高津警察署長に就任した 鈴木 公人(ひろひと)さん 溝口在住 59歳
集大成の地、走り抜く
○…高津警察署に着任して約1カ月。地域をまわり関係団体や住民らと触れ合う中で、高津署に対する大きな信頼や親しみを感じた。「地域の方々と歴代の署長が関係を築いてきたからこそ今がある。大切に引き継いでいきたい」と気を引き締める。これまで高津区にはあまり所縁がなかったが、街の魅力や課題も少しずつ見えてきた。バトンを受け取り、加速を始める。
○…神奈川県出身。高校卒業後、神奈川県警の採用試験を受けた。実力評価する警察は、大きなやりがいを感じられたという。「署長になれるなんて思ってもいなかった。そんな器じゃない」と謙遜するが、署長は今回で2度目。努力を重ね、確かな実績が認められてきた結果だ。上に立つ者として心がけるのは、思ったことを言葉にして発信すること。「署員は治安維持の原動力。感謝の気持ちはしっかりと伝えたい」。柔らかな表情がのぞく。

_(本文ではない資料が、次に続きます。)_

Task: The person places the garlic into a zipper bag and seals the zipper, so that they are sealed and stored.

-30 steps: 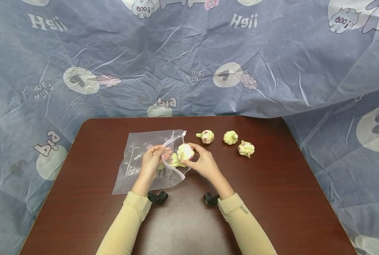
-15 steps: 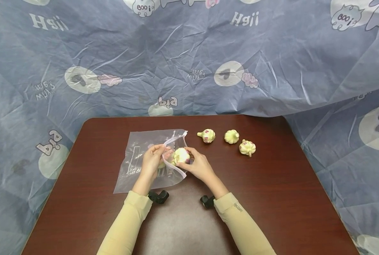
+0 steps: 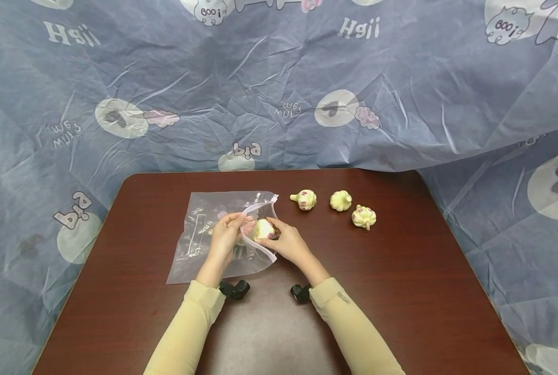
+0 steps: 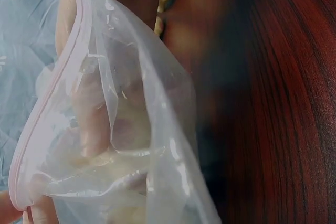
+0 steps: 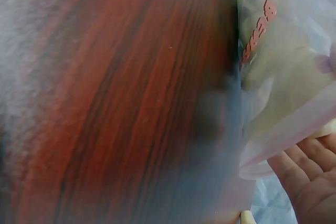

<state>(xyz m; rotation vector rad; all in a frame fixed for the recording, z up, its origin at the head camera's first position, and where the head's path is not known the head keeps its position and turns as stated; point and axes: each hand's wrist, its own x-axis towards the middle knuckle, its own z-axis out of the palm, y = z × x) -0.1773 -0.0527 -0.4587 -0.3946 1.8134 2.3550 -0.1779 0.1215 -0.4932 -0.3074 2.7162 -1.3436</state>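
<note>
A clear zip bag (image 3: pixel 199 255) lies on the table with its mouth spread toward the right. My left hand (image 3: pixel 222 237) pinches the upper lip of that mouth; in the left wrist view its fingertips (image 4: pixel 44 208) sit on the zip edge. Between the thumb and fingers of my right hand (image 3: pixel 290 242) is a garlic bulb (image 3: pixel 262 229), pale with purple patches, held inside the bag's opening. Other garlic bulbs (image 5: pixel 283 82) show through the plastic in the right wrist view. The right hand's fingers (image 5: pixel 299 169) reach in past the zip strip.
Three more garlic bulbs lie loose toward the back right: one with its stem to the left (image 3: pixel 306 200), a rounder one (image 3: pixel 341 200) and one nearer (image 3: pixel 364 217). The brown table (image 3: pixel 400 291) ends at a blue printed cloth (image 3: pixel 279 78) behind.
My right hand has moved left, carrying the garlic bulb from the bag's mouth to farther inside. The left hand keeps its pinch on the bag's edge. The loose bulbs stay put.
</note>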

○…今でも深く胸に残るのは、22歳の時に機動隊として出動した、御巣鷹山での日航機墜落事故。凄惨な現場は想像を絶した。「ディズニーランドのお土産の袋が落ちていて。楽しい思い出だったのに、無念だったろうな」。当時の感情が蘇る。事故を知らない世代に伝えるために、事故現場の写真は今も署長室の机の引き出しにしまってある。「不幸な人を出さない」と初心を誓った自身の姿も映っている。

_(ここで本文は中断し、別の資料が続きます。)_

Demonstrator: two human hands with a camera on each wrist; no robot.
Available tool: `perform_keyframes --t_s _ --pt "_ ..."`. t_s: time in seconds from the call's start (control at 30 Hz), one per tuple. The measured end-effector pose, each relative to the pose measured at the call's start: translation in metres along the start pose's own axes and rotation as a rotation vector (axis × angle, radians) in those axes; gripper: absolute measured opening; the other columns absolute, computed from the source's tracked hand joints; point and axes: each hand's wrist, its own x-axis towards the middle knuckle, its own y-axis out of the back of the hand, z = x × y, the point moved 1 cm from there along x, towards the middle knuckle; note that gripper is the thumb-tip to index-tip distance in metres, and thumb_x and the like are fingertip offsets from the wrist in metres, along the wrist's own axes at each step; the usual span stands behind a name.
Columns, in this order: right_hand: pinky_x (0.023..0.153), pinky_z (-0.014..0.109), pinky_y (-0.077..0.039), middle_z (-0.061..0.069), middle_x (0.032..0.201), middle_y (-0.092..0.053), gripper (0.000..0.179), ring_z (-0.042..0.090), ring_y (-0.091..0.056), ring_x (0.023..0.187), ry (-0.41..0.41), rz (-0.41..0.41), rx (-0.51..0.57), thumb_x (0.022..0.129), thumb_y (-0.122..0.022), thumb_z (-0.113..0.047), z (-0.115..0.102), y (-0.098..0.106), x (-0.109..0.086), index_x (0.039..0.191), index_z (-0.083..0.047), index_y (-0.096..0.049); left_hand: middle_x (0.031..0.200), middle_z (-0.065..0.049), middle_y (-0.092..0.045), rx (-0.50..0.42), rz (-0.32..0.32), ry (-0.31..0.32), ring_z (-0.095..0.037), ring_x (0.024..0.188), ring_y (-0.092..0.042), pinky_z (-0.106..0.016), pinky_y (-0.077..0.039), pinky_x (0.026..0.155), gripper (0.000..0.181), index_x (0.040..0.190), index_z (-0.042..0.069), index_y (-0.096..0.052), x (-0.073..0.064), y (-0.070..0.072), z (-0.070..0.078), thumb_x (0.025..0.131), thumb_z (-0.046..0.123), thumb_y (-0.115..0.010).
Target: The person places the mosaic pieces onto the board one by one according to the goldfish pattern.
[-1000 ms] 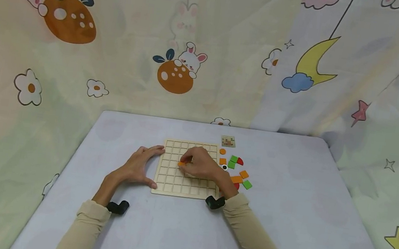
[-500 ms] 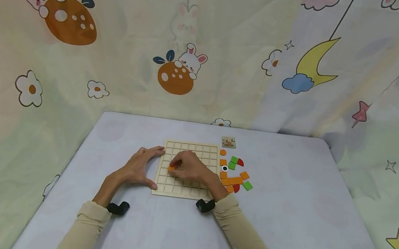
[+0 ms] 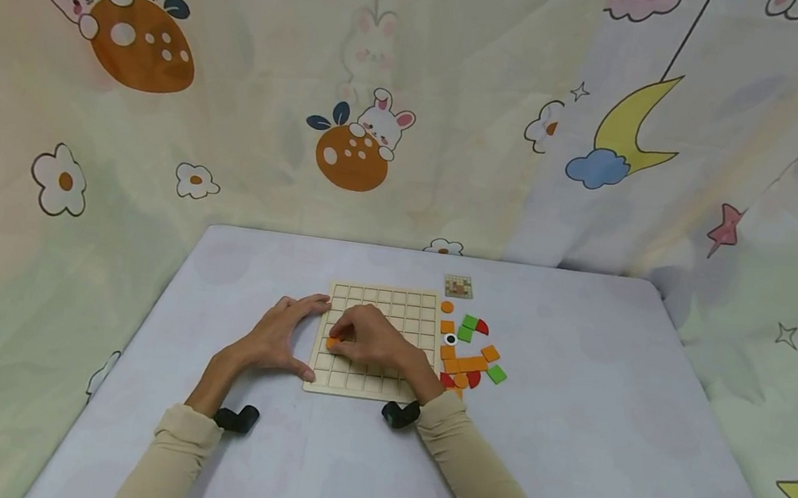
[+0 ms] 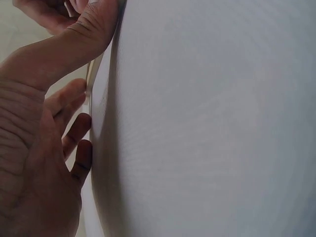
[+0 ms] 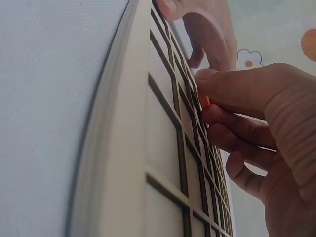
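A wooden grid board (image 3: 392,299) lies flat on the table. My right hand (image 3: 371,336) is over its left part, pinching a small orange tile (image 3: 332,343) between thumb and fingertips. In the right wrist view that orange tile (image 5: 204,98) sits right at the grid's raised lines, its shape mostly covered by the fingers. My left hand (image 3: 274,335) is spread along the board's left edge, its thumb by the near corner and its fingertips by the far one. The left wrist view shows the left hand (image 4: 44,128) with its fingers low against the table.
Right of the board lie loose pieces: an orange bar (image 3: 467,365), a green tile (image 3: 497,374), a red quarter-round (image 3: 483,327), an orange disc (image 3: 448,308) and a white eye piece (image 3: 451,339). A small pattern card (image 3: 458,286) lies behind them.
My right hand has moved left and slightly nearer across the board, carrying the orange tile toward the left-hand columns. The left hand stays at the board's edge.
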Motion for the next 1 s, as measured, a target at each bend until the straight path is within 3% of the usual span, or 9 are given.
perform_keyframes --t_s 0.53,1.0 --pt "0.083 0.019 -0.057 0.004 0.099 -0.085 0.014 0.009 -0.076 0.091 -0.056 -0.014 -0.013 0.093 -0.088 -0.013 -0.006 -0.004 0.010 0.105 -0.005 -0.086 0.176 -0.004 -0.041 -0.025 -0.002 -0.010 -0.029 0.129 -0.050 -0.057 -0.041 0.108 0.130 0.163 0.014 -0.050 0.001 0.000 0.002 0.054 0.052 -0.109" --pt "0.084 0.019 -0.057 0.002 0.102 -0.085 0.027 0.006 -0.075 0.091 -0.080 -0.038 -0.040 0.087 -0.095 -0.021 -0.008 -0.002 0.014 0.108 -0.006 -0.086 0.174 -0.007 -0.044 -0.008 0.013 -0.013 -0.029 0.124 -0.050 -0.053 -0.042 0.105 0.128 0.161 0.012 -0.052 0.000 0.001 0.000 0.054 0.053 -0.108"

○…趣味と健康管理を兼ねて、仕事後にランニングをするのが日課。走るのは地理を把握する目的もある。「実際に走ると、危険なところが目に入ってくる」と走りながらも、目を光らせているようだ。来年秋には定年退職を迎える。「警察官として集大成の地。最後まで全力で走り抜く」と力強く語った。